PROBLEM DETAILS ->
Print the whole listing below exactly as given, pictures excluded.

◆ ◆ ◆

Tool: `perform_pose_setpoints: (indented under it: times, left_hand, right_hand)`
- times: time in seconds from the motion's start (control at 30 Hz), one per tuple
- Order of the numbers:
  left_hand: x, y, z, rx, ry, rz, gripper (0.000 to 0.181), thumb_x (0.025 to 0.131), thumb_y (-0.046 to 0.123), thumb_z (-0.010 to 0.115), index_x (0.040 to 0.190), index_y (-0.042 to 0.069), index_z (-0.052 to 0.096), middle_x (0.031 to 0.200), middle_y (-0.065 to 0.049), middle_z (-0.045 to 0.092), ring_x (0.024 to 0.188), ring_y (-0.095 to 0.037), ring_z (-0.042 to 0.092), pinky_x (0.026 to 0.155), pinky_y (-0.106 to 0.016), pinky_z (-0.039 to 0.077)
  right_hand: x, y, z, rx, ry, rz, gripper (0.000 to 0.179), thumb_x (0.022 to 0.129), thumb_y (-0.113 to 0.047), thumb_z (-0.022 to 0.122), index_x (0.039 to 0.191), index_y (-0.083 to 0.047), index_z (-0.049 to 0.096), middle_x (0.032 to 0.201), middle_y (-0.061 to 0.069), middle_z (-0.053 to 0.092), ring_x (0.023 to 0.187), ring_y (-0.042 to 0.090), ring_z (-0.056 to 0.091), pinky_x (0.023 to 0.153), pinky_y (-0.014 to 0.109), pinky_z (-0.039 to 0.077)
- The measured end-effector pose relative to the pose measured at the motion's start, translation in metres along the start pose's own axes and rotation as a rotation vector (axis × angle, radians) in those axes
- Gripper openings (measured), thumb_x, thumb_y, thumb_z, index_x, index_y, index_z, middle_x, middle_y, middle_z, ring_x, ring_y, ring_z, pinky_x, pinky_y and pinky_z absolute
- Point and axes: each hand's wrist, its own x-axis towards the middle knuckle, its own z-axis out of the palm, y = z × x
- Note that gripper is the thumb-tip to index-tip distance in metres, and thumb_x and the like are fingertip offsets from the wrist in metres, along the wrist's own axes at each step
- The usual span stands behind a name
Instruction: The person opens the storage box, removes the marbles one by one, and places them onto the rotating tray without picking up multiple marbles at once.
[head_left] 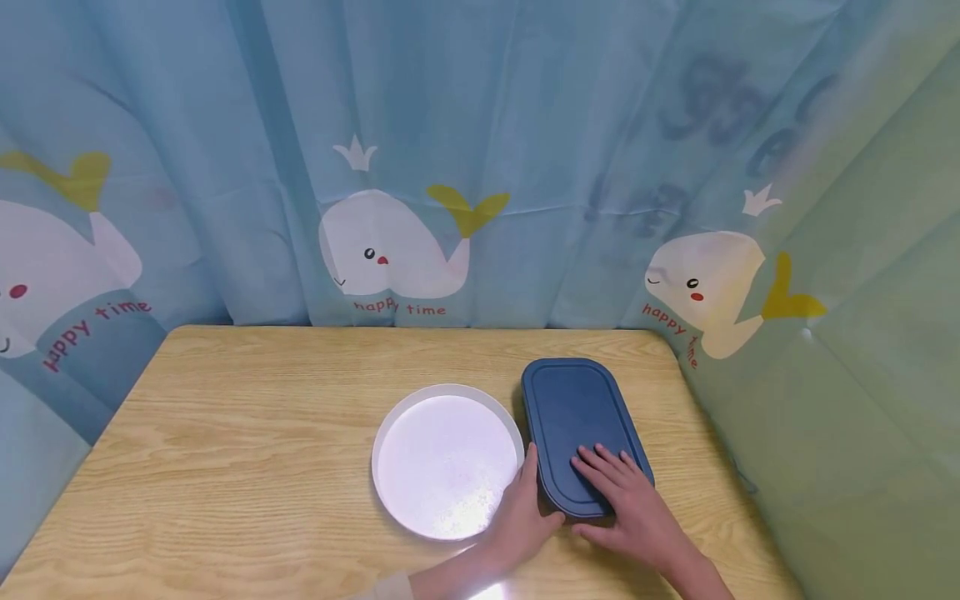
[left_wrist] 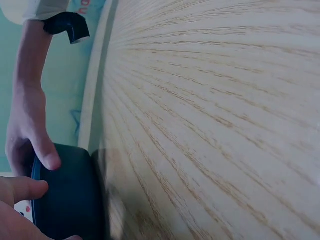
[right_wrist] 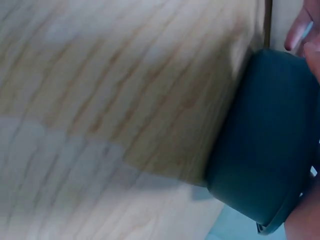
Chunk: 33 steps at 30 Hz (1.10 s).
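Observation:
A dark blue rectangular food container (head_left: 566,404) with a grooved lid lies on the right part of the table. My left hand (head_left: 517,517) holds its near left corner, fingers along the left wall and thumb at the near end. Across the lid's near right part, the fairly straight fingers of my right hand (head_left: 630,508) rest spread, with the thumb at the near edge. Both thumbs show against the container's near wall (left_wrist: 70,200) in the left wrist view. The right wrist view has the container's dark side (right_wrist: 265,135) standing on the wood.
A round white plate (head_left: 450,458) with a raised rim sits just left of the container, partly behind my left hand. The wooden table (head_left: 225,450) ends at a blue whale-print curtain (head_left: 540,167) at the back; a greenish curtain (head_left: 847,417) hangs along the right edge.

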Motion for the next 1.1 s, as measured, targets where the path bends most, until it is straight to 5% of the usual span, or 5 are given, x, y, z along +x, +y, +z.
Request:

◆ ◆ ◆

TASK ANSWER ->
Tool: `perform_pose_setpoints: (indented under it: times, left_hand, right_hand)`
- times: time in seconds from the motion's start (control at 30 Hz), one per tuple
- Order of the numbers:
  left_hand: x, y, z, rx, ry, rz, gripper (0.000 to 0.181), thumb_x (0.025 to 0.131), thumb_y (-0.046 to 0.123), thumb_z (-0.010 to 0.115), index_x (0.040 to 0.190), index_y (-0.042 to 0.069), index_z (-0.052 to 0.096), middle_x (0.031 to 0.200), middle_y (-0.065 to 0.049), middle_z (-0.045 to 0.092), ring_x (0.024 to 0.188), ring_y (-0.095 to 0.037), ring_z (-0.042 to 0.092), pinky_x (0.026 to 0.155), pinky_y (-0.106 to 0.016), pinky_z (-0.039 to 0.077)
  right_hand: x, y, z, rx, ry, rz, gripper (0.000 to 0.179), thumb_x (0.022 to 0.129), thumb_y (-0.113 to 0.047), thumb_z (-0.022 to 0.122), index_x (0.039 to 0.191), index_y (-0.083 to 0.047), index_z (-0.049 to 0.096), middle_x (0.032 to 0.201), middle_y (-0.061 to 0.069), middle_z (-0.053 to 0.092), ring_x (0.023 to 0.187), ring_y (-0.042 to 0.090), ring_z (-0.056 to 0.091), pinky_x (0.023 to 0.153), pinky_y (-0.014 to 0.109), pinky_z (-0.039 to 0.077)
- The measured end-effector pose relative to the pose measured at the motion's start, translation in metres along the start pose's own axes and rotation as a rotation vector (axis × angle, radians) in those axes
- Gripper openings (measured), thumb_x, thumb_y, thumb_z, index_x, index_y, index_z, middle_x, middle_y, middle_z, ring_x, ring_y, ring_z, pinky_x, pinky_y and pinky_z absolute
- Point and axes: each hand's wrist, its own x-axis towards the middle knuckle, its own z-axis out of the palm, y = z × x
- Note that gripper is the thumb-tip to index-tip distance in metres, and thumb_x and the like are fingertip offsets from the wrist in metres, along the wrist's own axes at each step
- The usual span stands behind a name
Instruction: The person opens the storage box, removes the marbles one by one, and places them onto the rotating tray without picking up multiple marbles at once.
[head_left] 
[left_wrist] 
[right_wrist] 
Chunk: 33 steps at 30 Hz (1.10 s).
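Observation:
A dark blue rectangular food container (head_left: 566,404) with a grooved lid lies on the right part of the table. My left hand (head_left: 517,517) holds its near left corner, fingers along the left wall and thumb at the near end. Across the lid's near right part, the fairly straight fingers of my right hand (head_left: 630,508) rest spread, with the thumb at the near edge. Both thumbs show against the container's near wall (left_wrist: 70,200) in the left wrist view. The right wrist view has the container's dark side (right_wrist: 265,135) standing on the wood.
A round white plate (head_left: 450,458) with a raised rim sits just left of the container, partly behind my left hand. The wooden table (head_left: 225,450) ends at a blue whale-print curtain (head_left: 540,167) at the back; a greenish curtain (head_left: 847,417) hangs along the right edge.
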
Motion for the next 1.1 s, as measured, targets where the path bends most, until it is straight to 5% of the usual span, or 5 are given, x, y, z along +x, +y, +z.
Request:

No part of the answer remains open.